The second time’s a charm for Vivus’s experimental obesity drug Qnexa, at least when it comes to FDA advisory panel votes.

As the WSJ reports, one of the agency’s advisory panels today backed approval of the drug by a decisive 20-2 vote. The FDA — which often but not always follows the advice of its outside panels — is due to make its decision by April 17.

If the drug is approved, it would be the first new prescription weight-loss drug in over a decade. Qnexa combines low doses of two existing drugs: phentermine, which cuts appetite, and topiramate, now used to combat seizures and migraines.

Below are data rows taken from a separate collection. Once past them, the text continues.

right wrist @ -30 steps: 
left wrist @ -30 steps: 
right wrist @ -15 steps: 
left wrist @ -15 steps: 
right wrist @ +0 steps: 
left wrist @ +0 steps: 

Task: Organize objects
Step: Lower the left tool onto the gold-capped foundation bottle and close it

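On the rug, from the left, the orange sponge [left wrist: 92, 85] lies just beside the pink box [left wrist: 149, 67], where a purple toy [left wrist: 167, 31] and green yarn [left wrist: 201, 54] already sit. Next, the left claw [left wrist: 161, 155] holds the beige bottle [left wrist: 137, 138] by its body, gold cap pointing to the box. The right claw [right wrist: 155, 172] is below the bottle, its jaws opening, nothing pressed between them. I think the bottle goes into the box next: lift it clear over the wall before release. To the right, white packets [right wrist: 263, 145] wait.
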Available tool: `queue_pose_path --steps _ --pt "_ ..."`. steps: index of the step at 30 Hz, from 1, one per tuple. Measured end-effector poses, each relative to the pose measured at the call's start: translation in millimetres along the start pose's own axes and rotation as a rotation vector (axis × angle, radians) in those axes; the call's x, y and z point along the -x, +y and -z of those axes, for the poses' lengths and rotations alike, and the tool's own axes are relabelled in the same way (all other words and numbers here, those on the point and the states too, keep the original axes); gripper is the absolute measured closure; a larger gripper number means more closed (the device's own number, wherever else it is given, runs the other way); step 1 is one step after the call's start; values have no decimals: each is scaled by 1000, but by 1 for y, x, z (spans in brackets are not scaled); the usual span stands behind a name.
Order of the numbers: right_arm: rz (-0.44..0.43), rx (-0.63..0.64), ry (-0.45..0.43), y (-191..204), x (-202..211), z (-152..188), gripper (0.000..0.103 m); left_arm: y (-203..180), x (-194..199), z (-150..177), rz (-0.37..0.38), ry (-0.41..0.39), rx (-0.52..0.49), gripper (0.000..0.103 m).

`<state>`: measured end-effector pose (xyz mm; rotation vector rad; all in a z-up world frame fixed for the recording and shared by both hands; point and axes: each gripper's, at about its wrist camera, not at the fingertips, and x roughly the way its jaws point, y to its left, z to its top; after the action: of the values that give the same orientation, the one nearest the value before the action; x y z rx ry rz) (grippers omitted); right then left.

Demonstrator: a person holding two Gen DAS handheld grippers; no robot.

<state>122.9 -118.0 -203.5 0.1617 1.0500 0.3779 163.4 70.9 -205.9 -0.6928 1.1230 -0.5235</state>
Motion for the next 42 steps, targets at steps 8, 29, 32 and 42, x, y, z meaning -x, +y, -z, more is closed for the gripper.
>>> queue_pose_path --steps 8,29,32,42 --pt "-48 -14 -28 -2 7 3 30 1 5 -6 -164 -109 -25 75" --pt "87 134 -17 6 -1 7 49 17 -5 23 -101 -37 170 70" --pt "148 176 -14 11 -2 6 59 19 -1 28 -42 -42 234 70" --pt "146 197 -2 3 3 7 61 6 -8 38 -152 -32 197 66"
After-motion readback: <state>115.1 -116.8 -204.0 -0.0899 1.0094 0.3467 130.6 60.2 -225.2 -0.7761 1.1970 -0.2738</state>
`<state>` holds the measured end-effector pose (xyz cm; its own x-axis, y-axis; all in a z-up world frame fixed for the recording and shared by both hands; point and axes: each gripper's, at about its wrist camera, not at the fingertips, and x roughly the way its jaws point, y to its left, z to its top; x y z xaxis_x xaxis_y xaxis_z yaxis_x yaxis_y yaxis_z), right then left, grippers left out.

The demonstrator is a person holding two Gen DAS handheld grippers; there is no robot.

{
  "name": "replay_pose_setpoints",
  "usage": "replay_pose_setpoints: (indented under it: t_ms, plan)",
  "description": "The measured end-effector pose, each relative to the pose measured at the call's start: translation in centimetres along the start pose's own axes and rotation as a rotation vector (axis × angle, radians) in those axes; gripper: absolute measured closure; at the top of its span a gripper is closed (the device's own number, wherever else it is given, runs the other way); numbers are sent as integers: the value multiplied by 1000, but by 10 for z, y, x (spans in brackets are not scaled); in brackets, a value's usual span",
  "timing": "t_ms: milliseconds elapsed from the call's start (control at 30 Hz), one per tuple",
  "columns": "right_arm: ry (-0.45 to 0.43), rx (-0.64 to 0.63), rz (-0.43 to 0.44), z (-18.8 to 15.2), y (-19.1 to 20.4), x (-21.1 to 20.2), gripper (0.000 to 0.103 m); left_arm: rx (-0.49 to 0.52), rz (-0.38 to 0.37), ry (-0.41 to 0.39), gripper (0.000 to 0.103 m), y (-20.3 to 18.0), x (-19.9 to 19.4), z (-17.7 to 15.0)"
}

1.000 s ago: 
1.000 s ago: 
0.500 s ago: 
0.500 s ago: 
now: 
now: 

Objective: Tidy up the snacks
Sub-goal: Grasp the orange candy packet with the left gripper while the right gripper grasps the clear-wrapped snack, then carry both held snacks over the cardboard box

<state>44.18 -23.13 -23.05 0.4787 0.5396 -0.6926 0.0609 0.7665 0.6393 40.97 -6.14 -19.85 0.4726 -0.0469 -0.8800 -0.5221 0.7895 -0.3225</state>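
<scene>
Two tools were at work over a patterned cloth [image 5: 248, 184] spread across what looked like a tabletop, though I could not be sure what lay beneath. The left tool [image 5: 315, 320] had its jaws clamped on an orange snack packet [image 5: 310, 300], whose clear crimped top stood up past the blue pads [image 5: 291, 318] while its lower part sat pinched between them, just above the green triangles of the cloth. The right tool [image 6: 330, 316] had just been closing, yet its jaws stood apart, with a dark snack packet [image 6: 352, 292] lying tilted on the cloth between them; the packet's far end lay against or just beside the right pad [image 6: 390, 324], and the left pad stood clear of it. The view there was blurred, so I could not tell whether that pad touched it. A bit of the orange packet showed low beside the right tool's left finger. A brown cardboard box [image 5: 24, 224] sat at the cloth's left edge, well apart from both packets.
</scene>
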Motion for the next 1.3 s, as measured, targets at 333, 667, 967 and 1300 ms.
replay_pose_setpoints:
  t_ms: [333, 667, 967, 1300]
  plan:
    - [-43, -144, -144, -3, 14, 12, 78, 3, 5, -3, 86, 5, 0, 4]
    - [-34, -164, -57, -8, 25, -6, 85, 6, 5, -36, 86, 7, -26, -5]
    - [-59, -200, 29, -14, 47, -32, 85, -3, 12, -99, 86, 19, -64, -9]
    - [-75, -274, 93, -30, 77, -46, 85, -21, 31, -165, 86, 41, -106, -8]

Back in July 2010, FDA advisors voted against approving Qnexa by a margin of 10-6. The FDA itself nixed the drug later in the year, requesting more safety information.

Vivus submitted additional clinical data to the FDA in an attempt to allay its concerns. It’s not clear whether that will be enough to satisfy the agency, though. In briefing documents released ahead of today’s meeting, the FDA raised concerns about possible effects on the heart and about birth defects.

But it also noted that Qnexa produced “significant” weight loss in the first year of treatment, with some regain in the second year.

So, we will see if the FDA grants full approval.

This drug may provide the jump start that people need to start on the road to better health. It is probably not a panacea.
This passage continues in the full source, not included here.